Print the lines in the listing below that fall between the line with "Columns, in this" and the line with "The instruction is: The", those two lines included, exactly as they stand and with nothing else.

________________________________________

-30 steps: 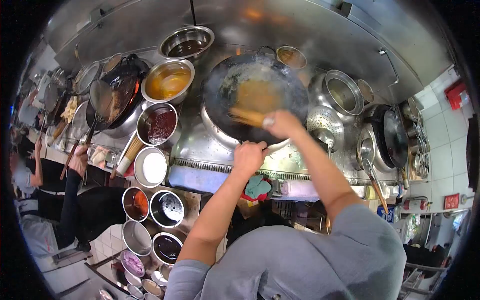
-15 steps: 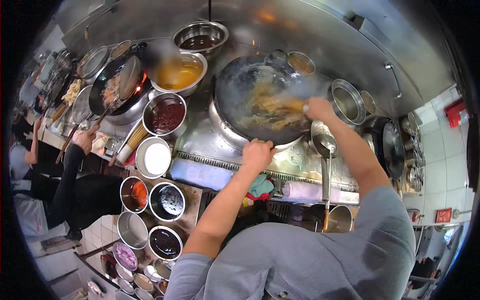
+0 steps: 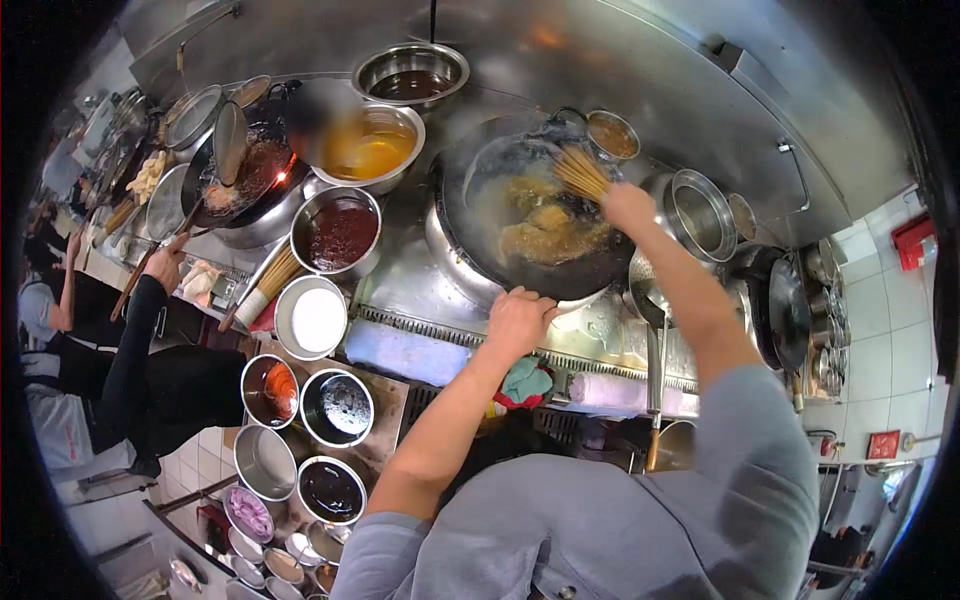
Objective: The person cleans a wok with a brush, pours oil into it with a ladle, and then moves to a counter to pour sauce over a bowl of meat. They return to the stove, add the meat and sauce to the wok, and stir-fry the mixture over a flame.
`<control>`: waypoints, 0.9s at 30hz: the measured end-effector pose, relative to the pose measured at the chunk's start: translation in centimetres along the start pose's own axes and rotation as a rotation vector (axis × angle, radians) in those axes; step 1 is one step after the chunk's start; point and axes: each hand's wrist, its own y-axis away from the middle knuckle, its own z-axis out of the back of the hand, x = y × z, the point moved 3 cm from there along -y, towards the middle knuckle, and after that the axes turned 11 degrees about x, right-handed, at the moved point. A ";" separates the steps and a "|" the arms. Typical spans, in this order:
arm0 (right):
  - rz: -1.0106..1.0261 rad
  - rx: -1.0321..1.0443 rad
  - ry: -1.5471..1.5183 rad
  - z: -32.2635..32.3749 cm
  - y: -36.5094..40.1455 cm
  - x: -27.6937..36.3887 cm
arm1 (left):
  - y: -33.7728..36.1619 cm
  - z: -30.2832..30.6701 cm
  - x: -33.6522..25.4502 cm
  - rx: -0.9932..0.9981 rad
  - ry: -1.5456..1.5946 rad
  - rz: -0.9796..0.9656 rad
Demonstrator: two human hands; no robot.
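A large dark wok (image 3: pixel 480 235) with murky brown liquid in it stands on the steel stove, steam over it. My left hand (image 3: pixel 520 322) is closed on the wok's near rim. In my right hand (image 3: pixel 630 210) is a bamboo brush (image 3: pixel 582 174), its bristles spread toward the wok's far right side, above the liquid. A ladle (image 3: pixel 655 375) with a wooden-ended handle rests just right of the wok, below my right forearm.
Left of the wok stand a bowl of yellow liquid (image 3: pixel 415 155), a pot of red sauce (image 3: pixel 373 225) and a pot of white contents (image 3: pixel 311 317). A co-worker's hand (image 3: pixel 165 264) is at another wok (image 3: pixel 200 170). Strainers (image 3: pixel 703 215) sit at right.
The brush has come up from the liquid toward the wok's far side, its bristles now pointing up and left. My left hand remains at the near rim, slightly shifted.
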 end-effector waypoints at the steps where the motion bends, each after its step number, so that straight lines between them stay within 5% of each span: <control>1: -0.007 -0.067 -0.139 -1.0 -1.5 1.9 | 0.1 0.1 -0.1 0.001 0.001 -0.007; 4: 0.032 -0.184 -0.458 -4.0 -0.7 6.7 | 0.7 0.3 -0.7 0.079 -0.004 -0.016; 8: 0.169 -0.051 -0.619 -5.3 7.0 10.3 | -0.4 0.7 -1.0 0.054 -0.064 -0.029; 10: 0.287 -0.074 -0.816 -4.9 4.1 10.5 | -0.5 0.1 -0.7 0.099 -0.088 0.016; 13: 0.084 0.074 -1.207 -2.8 -0.1 10.0 | -0.6 1.0 -1.7 0.125 -0.115 0.020; 15: -0.164 -0.245 -1.071 -2.7 -1.1 10.3 | -0.6 0.8 -0.8 0.130 -0.148 0.033; 16: -0.155 -0.211 -1.074 -3.4 0.3 10.9 | -0.9 0.5 0.1 0.148 -0.140 0.067; 18: 0.202 0.003 -0.991 -4.2 4.0 11.4 | -0.9 1.0 1.4 0.115 -0.173 0.052; 20: 0.480 -0.108 -0.687 -6.7 9.7 9.1 | -0.8 1.6 1.5 0.120 -0.174 0.029; 22: 0.333 0.162 -0.551 -4.5 15.1 4.6 | -0.6 1.4 1.6 0.114 -0.144 0.042; 25: 0.182 0.169 -0.195 -3.3 11.4 -3.2 | -0.5 0.7 2.2 0.082 -0.099 0.044; 27: 0.031 -0.037 -0.040 -3.0 4.4 -4.7 | -0.4 0.6 2.5 0.086 -0.076 0.057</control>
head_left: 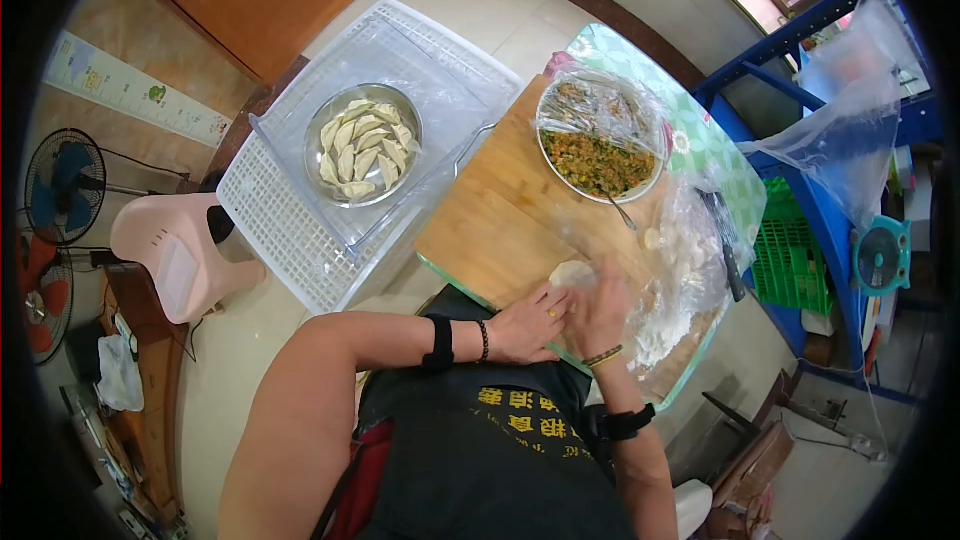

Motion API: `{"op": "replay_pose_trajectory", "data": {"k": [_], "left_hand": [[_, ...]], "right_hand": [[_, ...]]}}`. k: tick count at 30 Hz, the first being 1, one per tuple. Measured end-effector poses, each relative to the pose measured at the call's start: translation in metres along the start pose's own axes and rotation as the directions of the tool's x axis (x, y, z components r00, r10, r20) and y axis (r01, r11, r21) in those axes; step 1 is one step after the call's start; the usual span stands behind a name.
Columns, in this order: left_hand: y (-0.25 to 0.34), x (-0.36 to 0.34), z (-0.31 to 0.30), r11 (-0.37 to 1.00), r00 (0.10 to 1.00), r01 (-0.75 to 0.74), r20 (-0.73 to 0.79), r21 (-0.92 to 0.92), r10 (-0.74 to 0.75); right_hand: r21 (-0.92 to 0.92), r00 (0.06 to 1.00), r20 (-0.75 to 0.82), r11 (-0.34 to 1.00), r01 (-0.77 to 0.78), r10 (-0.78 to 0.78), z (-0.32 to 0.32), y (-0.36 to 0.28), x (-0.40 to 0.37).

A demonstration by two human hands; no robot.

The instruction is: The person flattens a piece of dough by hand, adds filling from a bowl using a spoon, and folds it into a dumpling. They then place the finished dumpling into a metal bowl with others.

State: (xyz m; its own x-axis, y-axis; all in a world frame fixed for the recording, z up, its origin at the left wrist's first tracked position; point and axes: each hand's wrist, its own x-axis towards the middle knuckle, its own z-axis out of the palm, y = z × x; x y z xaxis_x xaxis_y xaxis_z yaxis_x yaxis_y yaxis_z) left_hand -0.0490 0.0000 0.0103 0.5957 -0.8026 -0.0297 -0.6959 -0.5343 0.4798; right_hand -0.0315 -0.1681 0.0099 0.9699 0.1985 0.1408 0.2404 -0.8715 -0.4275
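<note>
A round white dumpling wrapper (573, 274) is at the near edge of the wooden board (490, 210). My left hand (530, 326) has its fingers curled together at the wrapper's near edge and appears to hold it. Close beside it, my right hand (598, 308) is smeared by motion, so its fingers cannot be made out. Farther up the board stands a bowl of chopped filling (600, 162), partly covered with plastic wrap, with a spoon (624, 214) at its near rim. White flour (668, 325) and crumpled plastic (690, 250) lie to the right of my right hand.
On the left, a metal bowl (412, 110) of folded dumplings (365, 150) sits on a clear plastic lid over a white crate (290, 235). A black-handled knife (730, 250) lies along the table's right side. Beyond are a pink stool (165, 240) and green basket (790, 250).
</note>
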Motion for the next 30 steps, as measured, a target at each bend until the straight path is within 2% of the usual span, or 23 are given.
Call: {"op": "replay_pose_trajectory", "data": {"k": [1, 2, 6, 8, 9, 11, 12, 13, 14, 15, 17, 18, 19, 20, 21, 22, 25, 26, 27, 28, 30], "left_hand": [[0.001, -0.002, 0.000, 1.000, 0.998, 0.006, 0.069, -0.013, -0.005], [0.000, -0.005, 0.002, 1.000, 0.997, 0.012, 0.077, -0.017, -0.011], [-0.002, -0.013, 0.003, 0.999, 0.999, -0.036, -0.037, 0.006, 0.036], [-0.003, -0.011, 0.002, 0.999, 0.995, -0.044, -0.093, -0.013, 0.043], [-0.005, -0.011, 0.003, 0.999, 0.994, -0.046, -0.095, -0.008, 0.045], [-0.006, -0.014, 0.006, 0.999, 0.994, -0.044, -0.098, -0.005, 0.044], [-0.006, -0.014, 0.003, 1.000, 0.996, -0.008, -0.089, -0.017, 0.007], [-0.005, -0.014, 0.001, 0.999, 0.996, 0.026, -0.079, -0.031, -0.028], [-0.006, -0.014, 0.000, 0.999, 0.996, 0.022, -0.081, -0.033, -0.025], [-0.007, -0.015, -0.001, 0.999, 0.995, 0.010, -0.097, -0.031, -0.013], [-0.010, -0.017, 0.000, 1.000, 0.994, -0.002, -0.114, -0.031, -0.001], [-0.012, -0.018, 0.003, 1.000, 0.996, -0.013, -0.092, -0.014, 0.011], [-0.013, -0.020, 0.004, 1.000, 0.998, -0.021, -0.067, -0.001, 0.021], [-0.014, -0.022, 0.005, 1.000, 0.998, -0.017, -0.062, -0.006, 0.016], [-0.016, -0.022, 0.003, 1.000, 0.996, -0.025, -0.089, -0.018, 0.023], [-0.017, -0.022, 0.001, 0.999, 0.993, -0.037, -0.116, -0.031, 0.033], [-0.020, -0.018, -0.002, 1.000, 0.991, -0.021, -0.134, -0.001, 0.020], [-0.021, -0.016, -0.004, 1.000, 0.990, -0.017, -0.138, 0.005, 0.018], [-0.019, -0.014, -0.008, 0.999, 0.988, 0.047, -0.149, 0.015, -0.045], [-0.019, -0.013, -0.010, 0.994, 0.981, 0.111, -0.160, 0.021, -0.106], [-0.019, -0.013, -0.007, 0.994, 0.980, 0.092, -0.185, 0.063, -0.079]], "right_hand": [[-0.069, 0.997, 0.070, 0.997, 0.017, -0.012, 0.004, -0.007, -0.003], [-0.130, 1.000, -0.011, 0.991, 0.013, -0.015, 0.019, -0.003, -0.009], [-0.144, 0.995, -0.100, 0.989, -0.037, 0.022, 0.017, 0.015, 0.011], [0.007, 0.976, -0.184, 0.993, -0.117, 0.116, 0.025, 0.040, 0.019], [0.007, 0.976, -0.186, 0.994, -0.111, 0.111, 0.020, 0.043, 0.022], [0.147, 0.930, -0.123, 0.933, -0.329, 0.348, 0.013, 0.046, 0.022], [0.145, 0.930, -0.123, 0.933, -0.328, 0.346, 0.011, 0.044, 0.021], [0.167, 0.951, -0.142, 0.954, -0.249, 0.273, 0.009, 0.041, 0.017], [0.187, 0.966, -0.164, 0.968, -0.170, 0.201, 0.008, 0.038, 0.014], [0.183, 0.965, -0.167, 0.968, -0.172, 0.203, 0.009, 0.033, 0.010], [-0.005, 0.991, -0.126, 0.999, 0.054, -0.054, 0.018, 0.015, 0.002], [-0.046, 0.998, 0.003, 0.997, 0.059, -0.059, 0.015, -0.003, 0.002], [-0.043, 0.998, 0.010, 0.997, 0.058, -0.057, 0.016, -0.011, 0.003], [-0.094, 0.999, 0.018, 0.995, -0.027, 0.029, 0.018, -0.016, 0.006], [-0.144, 0.994, 0.019, 0.984, -0.104, 0.108, 0.020, -0.019, 0.010], [-0.142, 0.994, 0.022, 0.984, -0.103, 0.107, 0.022, -0.015, 0.015], [-0.032, 0.984, -0.065, 0.986, -0.166, 0.164, 0.029, 0.026, 0.032], [0.049, 0.966, -0.172, 0.981, -0.187, 0.192, 0.035, 0.039, 0.034], [0.132, 0.935, -0.272, 0.971, -0.199, 0.229, 0.034, 0.040, 0.037], [0.133, 0.935, -0.272, 0.971, -0.197, 0.227, 0.032, 0.042, 0.035], [0.268, 0.939, -0.141, 0.926, -0.267, 0.312, 0.019, 0.044, 0.029]]}}
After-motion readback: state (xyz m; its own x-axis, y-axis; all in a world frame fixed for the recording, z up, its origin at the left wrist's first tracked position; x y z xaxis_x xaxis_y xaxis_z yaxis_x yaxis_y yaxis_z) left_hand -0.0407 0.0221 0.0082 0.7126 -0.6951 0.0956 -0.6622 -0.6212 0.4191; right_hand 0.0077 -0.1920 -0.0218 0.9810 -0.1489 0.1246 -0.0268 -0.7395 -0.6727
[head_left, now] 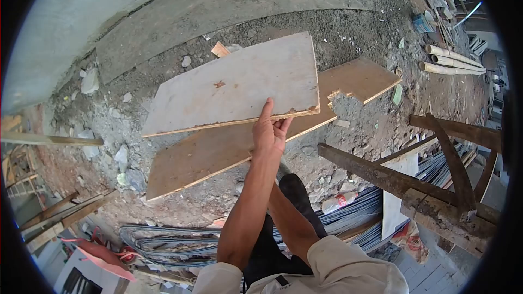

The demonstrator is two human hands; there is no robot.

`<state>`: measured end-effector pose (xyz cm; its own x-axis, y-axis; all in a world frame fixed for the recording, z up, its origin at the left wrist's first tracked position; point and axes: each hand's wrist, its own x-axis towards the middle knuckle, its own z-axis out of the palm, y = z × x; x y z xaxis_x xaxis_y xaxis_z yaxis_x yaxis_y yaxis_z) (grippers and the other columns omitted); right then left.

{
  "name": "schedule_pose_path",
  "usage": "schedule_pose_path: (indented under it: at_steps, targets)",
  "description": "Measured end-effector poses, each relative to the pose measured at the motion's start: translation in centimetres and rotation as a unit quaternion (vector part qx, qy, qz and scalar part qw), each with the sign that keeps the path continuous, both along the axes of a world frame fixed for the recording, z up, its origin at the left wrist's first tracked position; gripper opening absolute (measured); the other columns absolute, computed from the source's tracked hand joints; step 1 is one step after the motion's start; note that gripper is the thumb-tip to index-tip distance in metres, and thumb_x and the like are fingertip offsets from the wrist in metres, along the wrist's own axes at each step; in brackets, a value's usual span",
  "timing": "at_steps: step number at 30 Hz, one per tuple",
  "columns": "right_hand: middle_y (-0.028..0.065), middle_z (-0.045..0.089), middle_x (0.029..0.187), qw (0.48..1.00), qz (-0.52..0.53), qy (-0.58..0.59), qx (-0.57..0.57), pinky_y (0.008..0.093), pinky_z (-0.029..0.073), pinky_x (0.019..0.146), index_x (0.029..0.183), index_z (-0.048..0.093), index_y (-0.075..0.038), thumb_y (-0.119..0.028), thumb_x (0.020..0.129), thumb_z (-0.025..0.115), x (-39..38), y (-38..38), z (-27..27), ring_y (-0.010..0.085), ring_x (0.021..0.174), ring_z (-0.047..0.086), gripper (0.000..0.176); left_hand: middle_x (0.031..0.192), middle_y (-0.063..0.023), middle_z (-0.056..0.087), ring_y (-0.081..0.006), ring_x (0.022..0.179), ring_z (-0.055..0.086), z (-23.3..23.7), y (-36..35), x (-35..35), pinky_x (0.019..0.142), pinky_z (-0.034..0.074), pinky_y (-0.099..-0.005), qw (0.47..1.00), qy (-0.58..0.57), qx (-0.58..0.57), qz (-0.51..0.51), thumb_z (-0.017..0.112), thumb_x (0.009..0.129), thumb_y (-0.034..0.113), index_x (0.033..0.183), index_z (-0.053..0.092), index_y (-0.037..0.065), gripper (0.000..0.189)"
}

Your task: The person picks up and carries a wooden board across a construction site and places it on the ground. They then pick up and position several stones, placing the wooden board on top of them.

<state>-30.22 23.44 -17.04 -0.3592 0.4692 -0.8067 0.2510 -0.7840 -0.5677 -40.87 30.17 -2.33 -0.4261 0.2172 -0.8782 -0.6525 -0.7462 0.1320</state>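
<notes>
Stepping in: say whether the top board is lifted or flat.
Lifted: left hand grips the top board by its near edge, above the lower board.

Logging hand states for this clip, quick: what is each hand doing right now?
Left hand: closed on the edge of the pale rectangular plywood board.
Right hand: hidden behind the left forearm, cannot be told.

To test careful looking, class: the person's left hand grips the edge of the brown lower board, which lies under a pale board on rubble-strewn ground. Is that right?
No. The head view shows the left hand gripping the near edge of the pale board, with its fingers closed on it. The brown lower board lies beneath it on the rubble-strewn ground.
</notes>
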Motion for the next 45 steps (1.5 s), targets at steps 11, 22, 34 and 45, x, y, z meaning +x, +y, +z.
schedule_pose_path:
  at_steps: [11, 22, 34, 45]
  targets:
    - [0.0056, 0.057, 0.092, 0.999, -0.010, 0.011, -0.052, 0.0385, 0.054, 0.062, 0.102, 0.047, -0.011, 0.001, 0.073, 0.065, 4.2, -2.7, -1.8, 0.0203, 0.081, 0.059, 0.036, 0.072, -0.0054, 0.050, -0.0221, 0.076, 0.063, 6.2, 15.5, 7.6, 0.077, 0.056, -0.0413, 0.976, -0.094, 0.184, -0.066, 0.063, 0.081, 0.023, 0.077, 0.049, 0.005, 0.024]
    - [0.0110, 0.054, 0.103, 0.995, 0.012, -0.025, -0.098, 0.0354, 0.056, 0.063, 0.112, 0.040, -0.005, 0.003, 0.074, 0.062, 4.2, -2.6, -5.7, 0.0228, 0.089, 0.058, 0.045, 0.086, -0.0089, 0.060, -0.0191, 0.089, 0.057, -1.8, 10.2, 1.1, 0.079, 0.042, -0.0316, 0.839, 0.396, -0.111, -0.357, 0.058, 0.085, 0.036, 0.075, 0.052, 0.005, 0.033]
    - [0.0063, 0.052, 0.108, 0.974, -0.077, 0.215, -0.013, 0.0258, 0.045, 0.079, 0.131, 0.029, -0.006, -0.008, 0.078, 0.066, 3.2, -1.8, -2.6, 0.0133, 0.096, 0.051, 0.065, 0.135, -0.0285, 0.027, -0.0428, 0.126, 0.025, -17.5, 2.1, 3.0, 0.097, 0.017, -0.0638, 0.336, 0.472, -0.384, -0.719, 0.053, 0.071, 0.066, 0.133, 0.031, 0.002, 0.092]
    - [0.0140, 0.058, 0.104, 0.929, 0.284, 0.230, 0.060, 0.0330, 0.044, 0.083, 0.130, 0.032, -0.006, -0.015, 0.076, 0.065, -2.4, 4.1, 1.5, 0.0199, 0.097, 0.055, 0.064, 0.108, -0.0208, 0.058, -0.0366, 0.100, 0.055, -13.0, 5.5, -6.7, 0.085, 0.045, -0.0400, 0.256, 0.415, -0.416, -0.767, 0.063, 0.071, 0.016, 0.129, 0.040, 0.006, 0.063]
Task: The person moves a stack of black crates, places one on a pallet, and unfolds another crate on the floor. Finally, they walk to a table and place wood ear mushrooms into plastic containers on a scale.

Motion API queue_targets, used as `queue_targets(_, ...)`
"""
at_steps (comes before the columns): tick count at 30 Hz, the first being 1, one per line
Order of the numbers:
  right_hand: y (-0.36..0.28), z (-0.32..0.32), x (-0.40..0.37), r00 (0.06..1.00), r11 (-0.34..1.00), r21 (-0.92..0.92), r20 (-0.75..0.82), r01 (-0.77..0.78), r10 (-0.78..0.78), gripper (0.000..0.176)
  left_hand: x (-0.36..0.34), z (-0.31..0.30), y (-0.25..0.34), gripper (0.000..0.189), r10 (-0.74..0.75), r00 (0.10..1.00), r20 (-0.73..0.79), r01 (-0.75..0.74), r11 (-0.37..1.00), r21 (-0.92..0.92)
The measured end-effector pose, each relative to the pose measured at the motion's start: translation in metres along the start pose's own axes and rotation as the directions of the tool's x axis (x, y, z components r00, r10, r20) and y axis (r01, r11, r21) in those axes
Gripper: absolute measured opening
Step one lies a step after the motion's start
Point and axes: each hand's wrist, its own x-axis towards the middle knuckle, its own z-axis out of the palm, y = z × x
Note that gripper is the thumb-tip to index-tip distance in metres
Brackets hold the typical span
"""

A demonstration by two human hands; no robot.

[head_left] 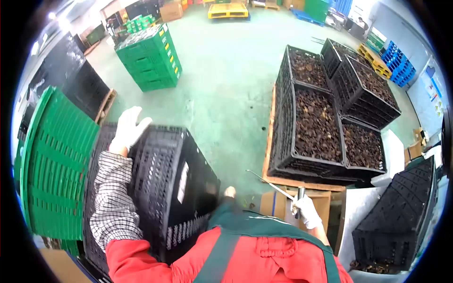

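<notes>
My left hand (127,129), in a white glove, rests on the upper edge of a black plastic crate (155,170), its fingers stretched and the thumb apart. The crate lies tipped on its side within a black stack at my left, a white label (183,183) on its face. My right hand (307,211), also in a white glove, is closed around the black handle of a thin metal hook (271,184). The rod points forward and left, its tip slightly bent. Below that hand stands an open cardboard box (323,205).
Black crates filled with dark brown pieces (318,125) stand on a wooden pallet (271,132) at right. Green crates (59,165) stand at far left, more green crates (148,59) ahead. A tilted black crate (396,221) lies at lower right. Yellow pallets (228,10) stand at the back.
</notes>
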Motion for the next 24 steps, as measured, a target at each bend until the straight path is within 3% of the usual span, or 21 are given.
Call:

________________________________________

Result of this task.
Columns, in this order: left_hand: y (-0.25 to 0.34), x (-0.36 to 0.34), z (-0.31 to 0.30), r11 (-0.37 to 1.00), r00 (0.10 to 1.00), r01 (-0.75 to 0.74), r20 (-0.73 to 0.79), r21 (-0.92 to 0.92), r10 (-0.74 to 0.75); right_hand: r21 (-0.92 to 0.92), r00 (0.06 to 1.00), r20 (-0.75 to 0.82), r11 (-0.34 to 1.00), r01 (-0.77 to 0.78), r10 (-0.78 to 0.78), z (-0.32 to 0.32), y (-0.36 to 0.28), x (-0.40 to 0.37).

A demonstration by two human hands; no robot.

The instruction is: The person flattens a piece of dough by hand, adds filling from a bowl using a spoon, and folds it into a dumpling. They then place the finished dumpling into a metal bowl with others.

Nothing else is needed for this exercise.